- Born: 6 December 1874 Novoye Ussolje, Solikamsky Uyezd, Perm Governorate, Russian Empire
- Died: 17 February 1908 (aged 33) Lisiy Nos, Saint Petersburg, Russian Empire
- Cause of death: Execution by hanging
- Education: Bestuzhev Courses
- Organization: Narodnaya Volya
- Political party: Socialist Revolutionary Party
- Spouse: Ivan Spiridonovic Rasputin (m. 1898)
- Children: 2

= Anna Rasputina =

Russian revolutionary (1874–1908)

Anna Mikhailovna Rasputina (Анна Михайловна Распутина, , 6 December 1874 – 17 February 1908) was a Russian revolutionary and a member of the revolutionary socialist political organization Narodnaya Volya.

== Biography ==
Rasputina was born in the village of Novoye Ussolje in the Solikamsky Uyezd, Perm Governorate. Her father was the exile Mikhail Ivanovich Shulyatikov [ru] (who had participated in the attempt to raise a military-peasant rebellion in the Volga region during the January Uprising of 1863) and her brother was Vladimir Mikhailovich Shulyatikov [ru]. In 1882, the Shulyatikov family moved to Moscow.

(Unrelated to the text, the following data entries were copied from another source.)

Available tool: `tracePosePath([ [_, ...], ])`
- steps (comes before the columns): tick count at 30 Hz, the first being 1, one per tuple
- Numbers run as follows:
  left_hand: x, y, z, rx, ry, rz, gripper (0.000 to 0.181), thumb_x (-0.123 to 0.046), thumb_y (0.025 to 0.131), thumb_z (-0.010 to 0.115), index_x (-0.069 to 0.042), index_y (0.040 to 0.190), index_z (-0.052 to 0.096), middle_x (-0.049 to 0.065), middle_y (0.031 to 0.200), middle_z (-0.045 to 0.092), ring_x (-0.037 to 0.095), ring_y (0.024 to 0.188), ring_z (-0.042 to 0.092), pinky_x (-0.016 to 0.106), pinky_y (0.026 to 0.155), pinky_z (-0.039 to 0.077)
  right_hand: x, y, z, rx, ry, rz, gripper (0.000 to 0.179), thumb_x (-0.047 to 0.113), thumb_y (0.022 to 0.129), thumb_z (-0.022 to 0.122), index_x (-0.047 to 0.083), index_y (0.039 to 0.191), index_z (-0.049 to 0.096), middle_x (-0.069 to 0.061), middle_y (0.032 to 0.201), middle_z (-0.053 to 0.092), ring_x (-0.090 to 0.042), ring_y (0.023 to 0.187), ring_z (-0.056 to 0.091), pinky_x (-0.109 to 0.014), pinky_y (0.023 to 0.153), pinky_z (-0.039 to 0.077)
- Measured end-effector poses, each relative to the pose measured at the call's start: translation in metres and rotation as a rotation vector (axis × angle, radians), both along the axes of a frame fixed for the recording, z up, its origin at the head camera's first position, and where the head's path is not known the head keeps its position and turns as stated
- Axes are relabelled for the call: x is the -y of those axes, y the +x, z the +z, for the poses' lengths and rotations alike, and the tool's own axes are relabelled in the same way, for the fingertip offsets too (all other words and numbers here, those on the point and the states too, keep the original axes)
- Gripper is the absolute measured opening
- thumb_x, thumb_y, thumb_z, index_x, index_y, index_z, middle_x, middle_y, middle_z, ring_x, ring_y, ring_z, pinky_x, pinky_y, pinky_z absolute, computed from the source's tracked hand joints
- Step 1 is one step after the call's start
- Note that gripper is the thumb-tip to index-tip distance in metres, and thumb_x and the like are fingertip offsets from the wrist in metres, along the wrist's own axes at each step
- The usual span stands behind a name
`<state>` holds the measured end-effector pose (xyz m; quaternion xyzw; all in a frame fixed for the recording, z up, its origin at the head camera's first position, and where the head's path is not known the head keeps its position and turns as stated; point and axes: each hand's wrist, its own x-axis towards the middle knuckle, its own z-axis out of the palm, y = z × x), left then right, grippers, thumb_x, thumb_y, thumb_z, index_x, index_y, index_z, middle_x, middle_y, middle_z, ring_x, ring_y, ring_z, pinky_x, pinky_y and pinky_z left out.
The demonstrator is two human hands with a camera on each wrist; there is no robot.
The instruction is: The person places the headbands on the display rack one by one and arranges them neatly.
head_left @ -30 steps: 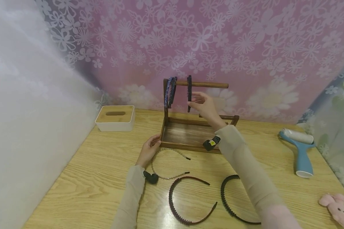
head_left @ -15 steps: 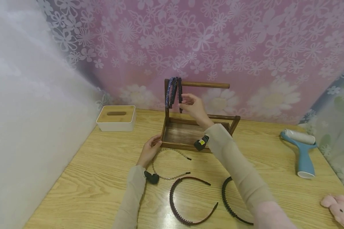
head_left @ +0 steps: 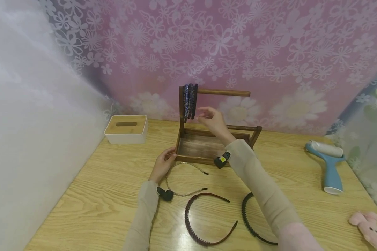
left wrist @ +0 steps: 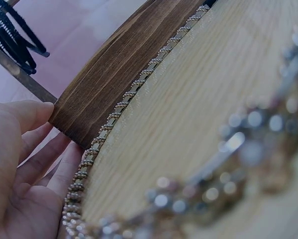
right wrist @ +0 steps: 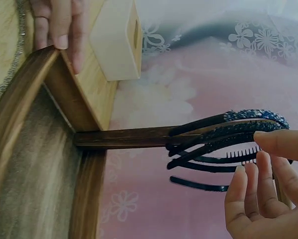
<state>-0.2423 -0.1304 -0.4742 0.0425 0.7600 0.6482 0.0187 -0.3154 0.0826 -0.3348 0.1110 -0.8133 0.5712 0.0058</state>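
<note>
A brown wooden stand (head_left: 220, 92) has an upper rod where several dark headbands (head_left: 191, 101) hang together by its left post, some glittering blue and silver. My right hand (head_left: 214, 120) is just right of them, fingers loosely bent; in the right wrist view its thumb and fingertips (right wrist: 263, 159) are spread apart and overlap the nearest band. My left hand (head_left: 163, 165) grips the front left corner of the stand's tray (head_left: 194, 159), thumb on the edge and fingers against the side (left wrist: 51, 127). A beaded headband (head_left: 188, 194) lies on the table beside that hand.
Before the stand lie a dark red headband (head_left: 188, 223) and a black one (head_left: 246, 216), partly under my right sleeve. A white tissue box with wooden lid (head_left: 127, 136) is at left. A blue lint roller (head_left: 331, 170) and pink plush toy (head_left: 370, 230) are at right.
My right hand has moved left, sliding a black headband along the rod up to the others, and its fingers have come away from it. My left hand stays on the tray corner.
</note>
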Motion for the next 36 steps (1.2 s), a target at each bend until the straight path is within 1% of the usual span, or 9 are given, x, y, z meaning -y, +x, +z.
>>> tracePosePath([
  [2,0.0,-0.001,-0.001,0.0,-0.012,0.004,0.043,-0.013,0.102,0.052,0.001,0.142,0.047,0.021,0.145,0.049,0.036,0.131,0.049,0.047,0.108,0.044,-0.002,0.002,-0.003,-0.004,0.026,-0.008,0.038,0.01,0.092,0.066,0.006,0.13,0.06,-0.017,0.112,0.063,-0.03,0.106,0.06,-0.038,0.091,0.052],
  [5,0.0,-0.009,-0.014,0.004,-0.014,0.018,0.042,-0.013,0.101,0.053,0.0,0.141,0.048,0.02,0.144,0.05,0.036,0.131,0.05,0.048,0.108,0.043,-0.007,0.008,-0.01,0.006,0.046,-0.002,0.038,0.012,0.093,0.066,0.007,0.13,0.061,-0.02,0.117,0.063,-0.033,0.108,0.06,-0.04,0.09,0.053],
  [9,0.001,-0.021,-0.035,0.009,0.009,0.027,0.043,-0.016,0.101,0.054,-0.003,0.142,0.049,0.018,0.145,0.05,0.035,0.132,0.049,0.048,0.109,0.042,-0.017,0.02,-0.024,0.058,0.066,0.022,0.039,0.015,0.094,0.065,0.007,0.132,0.059,-0.019,0.121,0.062,-0.032,0.111,0.059,-0.045,0.093,0.053],
  [10,0.001,-0.022,-0.036,0.007,0.011,0.028,0.043,-0.017,0.101,0.054,-0.004,0.141,0.049,0.018,0.145,0.05,0.034,0.132,0.049,0.048,0.109,0.042,-0.02,0.024,-0.027,0.071,0.076,0.032,0.039,0.015,0.095,0.065,0.007,0.133,0.058,-0.018,0.121,0.061,-0.032,0.111,0.059,-0.046,0.094,0.052],
  [14,0.001,-0.022,-0.037,0.006,0.002,0.04,0.041,-0.018,0.101,0.055,-0.008,0.141,0.051,0.014,0.144,0.052,0.032,0.131,0.05,0.046,0.109,0.043,-0.036,0.039,-0.041,0.097,0.134,0.042,0.037,0.018,0.096,0.063,0.009,0.132,0.058,-0.016,0.118,0.062,-0.029,0.108,0.059,-0.047,0.094,0.052],
  [19,0.001,-0.019,-0.034,0.005,-0.003,0.048,0.04,-0.019,0.1,0.056,-0.01,0.14,0.052,0.012,0.143,0.053,0.03,0.131,0.051,0.046,0.109,0.043,-0.058,0.054,-0.054,0.081,0.144,0.044,0.035,0.019,0.095,0.064,0.008,0.129,0.061,-0.018,0.118,0.062,-0.028,0.103,0.06,-0.05,0.091,0.052],
  [26,0.002,-0.017,-0.031,0.024,0.0,0.034,0.041,-0.021,0.101,0.055,-0.012,0.141,0.051,0.011,0.144,0.051,0.03,0.132,0.05,0.046,0.11,0.042,-0.091,0.079,-0.072,0.086,0.21,0.014,0.034,0.016,0.095,0.064,0.002,0.126,0.061,-0.019,0.114,0.063,-0.023,0.097,0.062,-0.034,0.081,0.054],
  [31,0.002,-0.016,-0.031,0.03,0.01,0.027,0.041,-0.021,0.101,0.055,-0.013,0.141,0.051,0.011,0.145,0.05,0.029,0.134,0.048,0.046,0.112,0.041,-0.117,0.103,-0.082,0.121,0.227,0.029,0.038,0.02,0.094,0.066,-0.001,0.125,0.061,-0.019,0.111,0.065,-0.013,0.09,0.061,-0.037,0.08,0.055],
  [36,0.002,-0.017,-0.032,0.027,0.011,0.027,0.042,-0.021,0.101,0.055,-0.012,0.141,0.05,0.011,0.146,0.05,0.029,0.134,0.048,0.046,0.111,0.041,-0.138,0.126,-0.088,0.172,0.253,0.048,0.039,0.022,0.095,0.064,-0.001,0.126,0.059,-0.018,0.112,0.064,-0.014,0.087,0.058,-0.035,0.075,0.053],
])
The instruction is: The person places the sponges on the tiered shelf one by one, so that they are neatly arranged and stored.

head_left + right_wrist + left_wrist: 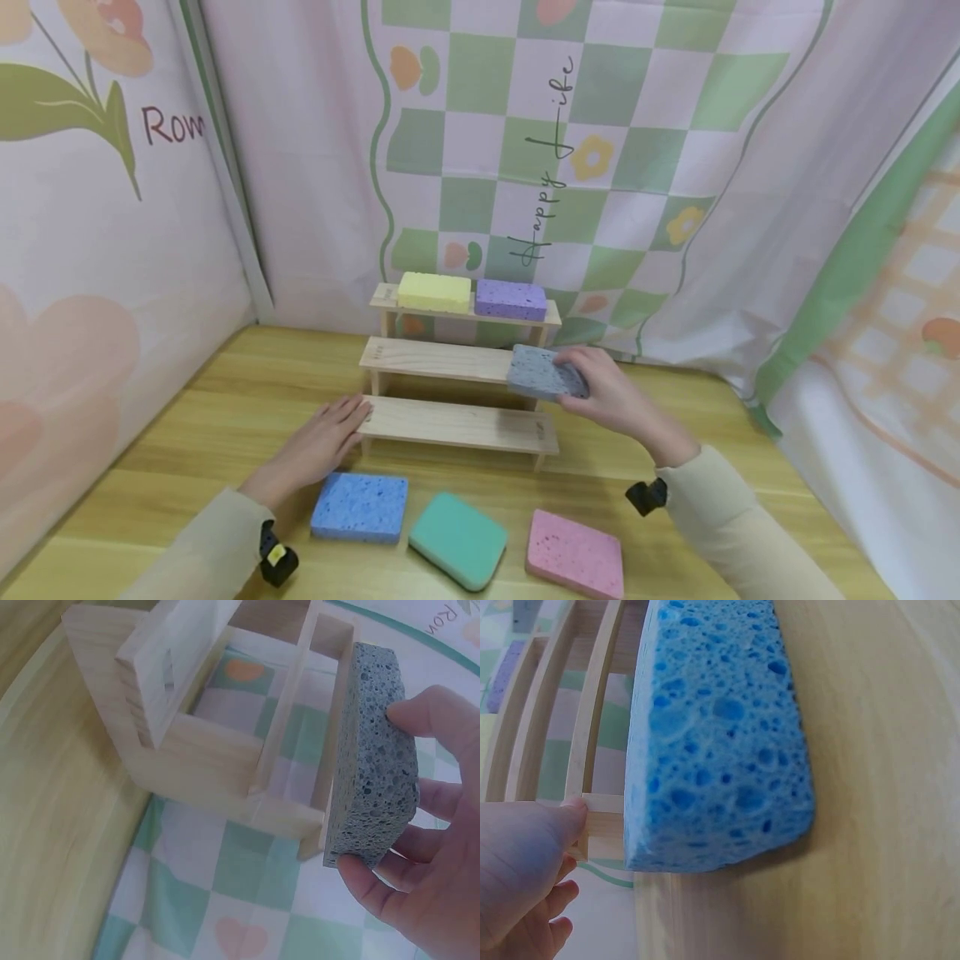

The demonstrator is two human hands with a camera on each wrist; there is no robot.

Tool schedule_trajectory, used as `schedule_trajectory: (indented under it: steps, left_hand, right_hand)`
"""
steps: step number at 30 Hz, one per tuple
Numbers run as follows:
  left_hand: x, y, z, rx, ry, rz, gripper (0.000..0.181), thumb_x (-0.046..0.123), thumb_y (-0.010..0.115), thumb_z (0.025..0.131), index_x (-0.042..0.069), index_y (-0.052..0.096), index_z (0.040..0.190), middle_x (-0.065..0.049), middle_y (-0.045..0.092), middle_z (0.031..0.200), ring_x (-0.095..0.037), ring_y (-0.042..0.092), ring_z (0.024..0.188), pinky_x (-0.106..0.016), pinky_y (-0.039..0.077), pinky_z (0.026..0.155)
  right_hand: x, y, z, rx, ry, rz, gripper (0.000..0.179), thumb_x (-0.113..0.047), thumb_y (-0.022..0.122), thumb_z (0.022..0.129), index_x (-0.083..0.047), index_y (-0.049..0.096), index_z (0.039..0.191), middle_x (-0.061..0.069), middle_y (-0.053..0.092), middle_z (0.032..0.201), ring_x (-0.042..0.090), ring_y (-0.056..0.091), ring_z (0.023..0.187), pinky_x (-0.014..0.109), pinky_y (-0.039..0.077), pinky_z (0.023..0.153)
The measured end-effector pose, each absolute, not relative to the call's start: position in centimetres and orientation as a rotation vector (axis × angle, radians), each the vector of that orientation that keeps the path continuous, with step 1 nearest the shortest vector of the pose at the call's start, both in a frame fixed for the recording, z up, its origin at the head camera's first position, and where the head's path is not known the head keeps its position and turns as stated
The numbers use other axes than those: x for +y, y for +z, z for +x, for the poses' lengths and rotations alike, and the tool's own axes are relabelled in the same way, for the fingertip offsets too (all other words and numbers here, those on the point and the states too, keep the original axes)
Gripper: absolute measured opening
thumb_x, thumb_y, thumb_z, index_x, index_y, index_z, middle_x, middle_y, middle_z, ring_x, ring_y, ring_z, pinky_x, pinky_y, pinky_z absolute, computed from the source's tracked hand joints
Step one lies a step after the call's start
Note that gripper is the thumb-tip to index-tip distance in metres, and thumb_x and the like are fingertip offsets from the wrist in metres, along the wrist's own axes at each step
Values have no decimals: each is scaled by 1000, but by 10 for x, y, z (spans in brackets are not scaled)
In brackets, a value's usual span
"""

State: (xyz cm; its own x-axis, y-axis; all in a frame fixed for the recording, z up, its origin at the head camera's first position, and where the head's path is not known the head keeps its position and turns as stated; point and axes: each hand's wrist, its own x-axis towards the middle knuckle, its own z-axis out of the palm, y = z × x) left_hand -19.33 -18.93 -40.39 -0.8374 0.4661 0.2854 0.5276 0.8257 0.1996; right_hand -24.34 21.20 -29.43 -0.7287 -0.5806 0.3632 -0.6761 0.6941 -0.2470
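Note:
Gripped between the thumb and fingers of my right hand (603, 387) is a grey sponge (543, 372). It hangs at the right end of the middle shelf (442, 360) of a three-tier wooden rack (247, 780); whether it touches the wood I cannot tell. My left hand (326, 437) rests against the left end of the lowest shelf (457, 423), its thumb touching the wood in the left wrist view and its fingers loosely extended. Just below that hand lies a blue sponge (360, 507), large in the left wrist view. On the top shelf sit a yellow sponge (434, 292) and a purple sponge (511, 300).
In front of the rack, a green sponge (459, 542) and a pink sponge (575, 554) lie on the wood-grain table (247, 417). A checked curtain (480, 142) hangs close behind the rack, and a printed cloth (105, 275) stands along the left side.

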Motion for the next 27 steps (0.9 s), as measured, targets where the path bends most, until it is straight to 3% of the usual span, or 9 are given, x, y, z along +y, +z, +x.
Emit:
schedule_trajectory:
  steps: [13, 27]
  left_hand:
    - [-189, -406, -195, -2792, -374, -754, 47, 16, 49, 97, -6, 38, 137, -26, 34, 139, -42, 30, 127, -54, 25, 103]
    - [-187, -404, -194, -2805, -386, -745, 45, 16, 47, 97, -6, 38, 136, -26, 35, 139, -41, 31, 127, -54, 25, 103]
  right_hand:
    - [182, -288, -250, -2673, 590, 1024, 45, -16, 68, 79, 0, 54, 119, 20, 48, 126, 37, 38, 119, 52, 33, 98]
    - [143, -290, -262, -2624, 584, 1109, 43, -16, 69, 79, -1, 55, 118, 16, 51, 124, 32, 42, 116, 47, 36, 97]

Rasputina graduated from the 4th Moscow Women's Gymnasium then studied at the Imperial Russian women's institution, Bestuzhev Courses, in Saint Petersburg.

In 1894, Rasputina became a member of the revolutionary socialist organisation Narodnaya Volya, which conducted assassinations of government officials in an attempt to overthrow the autocratic Tsarist system. She participated in the formation of the illegal "Lakhta Printing House," which was destroyed in 1896. After the destruction of the printing house, she went into hiding with her brother in Cherepovets.

In December 1896, Rasputina was arrested alongside Ukrainian revolutionary Mariia Vetrova and was imprisoned in the Peter and Paul Fortress in Saint Petersburg. In January 1898, she was exiled to Eastern Siberia for five years.

While travelling to exile, Rasputina met fellow political exile Ivan Spiridonovic Rasputin and they married at the prison church of the transit prison in Yakutsk on 19 August 1898. She gave birth to their daughter Yekaterina in Nizhne-Kolymsk in 1899 and their second daughter Natalja in Yakutsk in 1902.

In November 1904, Rasputina returned to Saint Petersburg. She joined the Socialist Revolutionary Party (PSR) and was a member of the Combat Organization of the Socialist Revolutionary Party, the terrorist wing of the party. She participated in plotting assassination attempts on figures including Colonel Anatoly Ivanov and General Georgi Alexandrovich Min.

Rasputina organized the assassination attempt on the Minister of Justice Ivan Shcheglovitov. Due to the activities of the double agent and agent provocateur Yevno Azef, she was arrested on 7 February 1908. She was found carrying a bomb in her muff. She was again imprisoned in the Peter and Paul Fortress and the Saint Petersburg Military District Court sentenced her to death. She was hanged on 17 February 1908 at Lisiy Nos, aged 33, and was executed with Vsevolod Lebedintsev and Lydia Augustovna Petrovna.